The line that contains "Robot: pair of" marks the end: retype the data below exactly from its first line through that line.

Stored data »
..............................
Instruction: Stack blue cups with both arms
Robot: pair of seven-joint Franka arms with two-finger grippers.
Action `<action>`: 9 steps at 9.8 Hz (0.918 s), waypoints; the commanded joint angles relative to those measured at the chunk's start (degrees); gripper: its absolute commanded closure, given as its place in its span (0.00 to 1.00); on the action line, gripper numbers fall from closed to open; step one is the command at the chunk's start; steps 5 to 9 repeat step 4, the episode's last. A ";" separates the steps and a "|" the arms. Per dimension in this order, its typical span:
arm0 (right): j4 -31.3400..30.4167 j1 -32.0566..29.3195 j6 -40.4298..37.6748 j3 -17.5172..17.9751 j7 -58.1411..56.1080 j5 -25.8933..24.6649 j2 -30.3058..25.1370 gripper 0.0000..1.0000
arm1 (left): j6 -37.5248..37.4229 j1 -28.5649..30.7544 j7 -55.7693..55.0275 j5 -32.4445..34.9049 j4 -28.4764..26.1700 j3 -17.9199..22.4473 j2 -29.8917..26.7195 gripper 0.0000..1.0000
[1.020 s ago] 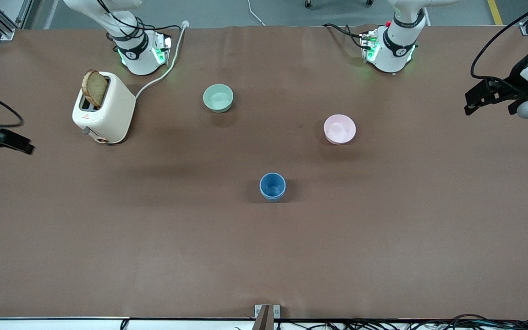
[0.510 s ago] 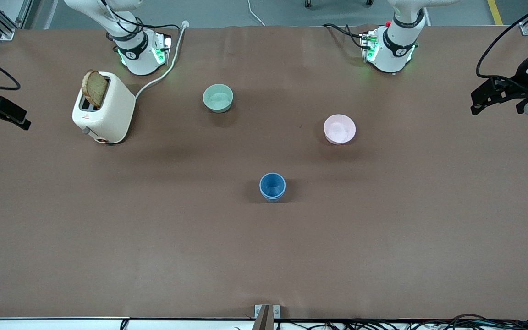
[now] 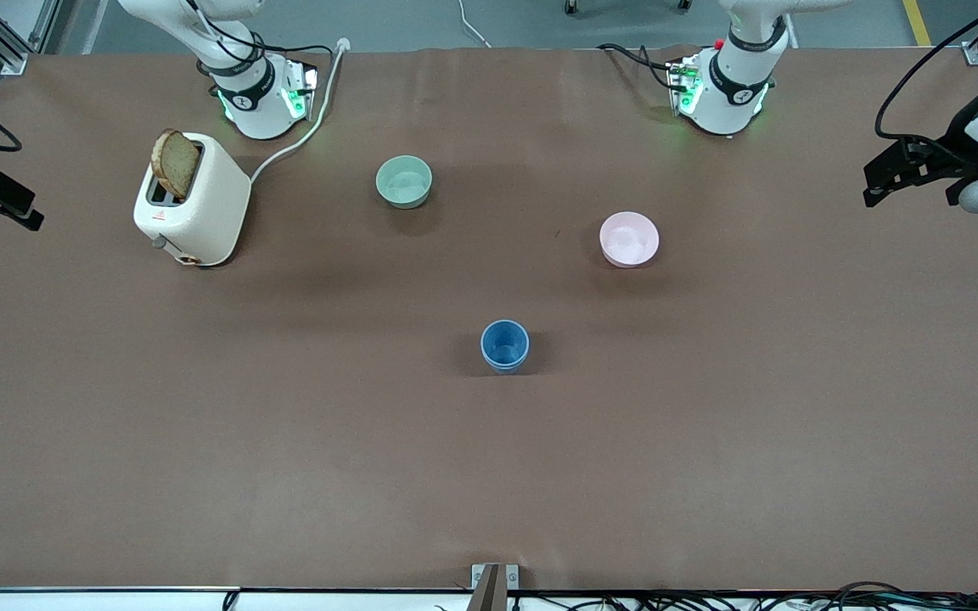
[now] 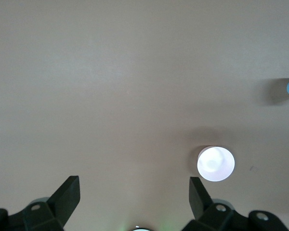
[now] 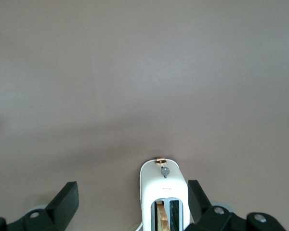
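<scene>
- The blue cups (image 3: 504,345) stand upright mid-counter, nearer the front camera than the pink bowl (image 3: 629,239) and mint-green bowl (image 3: 404,182); only 1 outline shows, so they look already nested.
- The left gripper (image 4: 134,198), fingers wide and empty, hangs high over the left arm's end of the counter (image 3: 489,475).
- The right gripper (image 5: 133,199), fingers also wide and empty, has lifted away since 1 second ago and now hangs above the toaster (image 3: 193,210) with its bread (image 3: 176,163).
- Both arms pulling clear suggests stacking is finished.

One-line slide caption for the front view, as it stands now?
Blue cups appear nested mid-table; open left gripper and right gripper hang at the table's ends.
</scene>
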 commanded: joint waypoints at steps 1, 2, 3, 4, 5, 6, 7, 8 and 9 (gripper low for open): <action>4.19 -0.55 -2.59 0.17 -1.83 -0.59 2.36 0.00 | -1.19 -0.12 -0.03 -1.59 -0.51 0.01 1.29 0.00; 4.12 -0.55 -2.68 0.17 -1.83 -0.42 2.36 0.00 | -1.27 -0.03 -0.03 -1.59 -0.43 0.01 1.30 0.00; 3.85 -0.47 -2.68 0.17 -1.30 -0.42 2.36 0.00 | -1.97 -0.03 -0.03 -1.59 -0.42 0.18 1.12 0.00; 3.85 -0.29 -2.68 0.17 -1.21 -0.42 2.45 0.00 | -2.06 -0.03 -0.03 -1.33 -0.34 0.18 1.21 0.00; 3.85 -0.29 -2.68 0.17 -1.21 -0.42 2.45 0.00 | -2.06 -0.03 -0.03 -1.33 -0.34 0.18 1.21 0.00; 3.85 -0.29 -2.68 0.17 -1.21 -0.42 2.45 0.00 | -2.06 -0.03 -0.03 -1.33 -0.34 0.18 1.21 0.00; 3.85 -0.29 -2.68 0.17 -1.21 -0.42 2.45 0.00 | -2.06 -0.03 -0.03 -1.33 -0.34 0.18 1.21 0.00; 3.85 -0.29 -2.68 0.17 -1.21 -0.42 2.45 0.00 | -2.06 -0.03 -0.03 -1.33 -0.34 0.18 1.21 0.00; 3.85 -0.29 -2.68 0.17 -1.21 -0.42 2.45 0.00 | -2.06 -0.03 -0.03 -1.33 -0.34 0.18 1.21 0.00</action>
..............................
Your solution »
Instruction: Stack blue cups with both arms
Robot: pair of seven-joint Franka arms with two-finger grippers.

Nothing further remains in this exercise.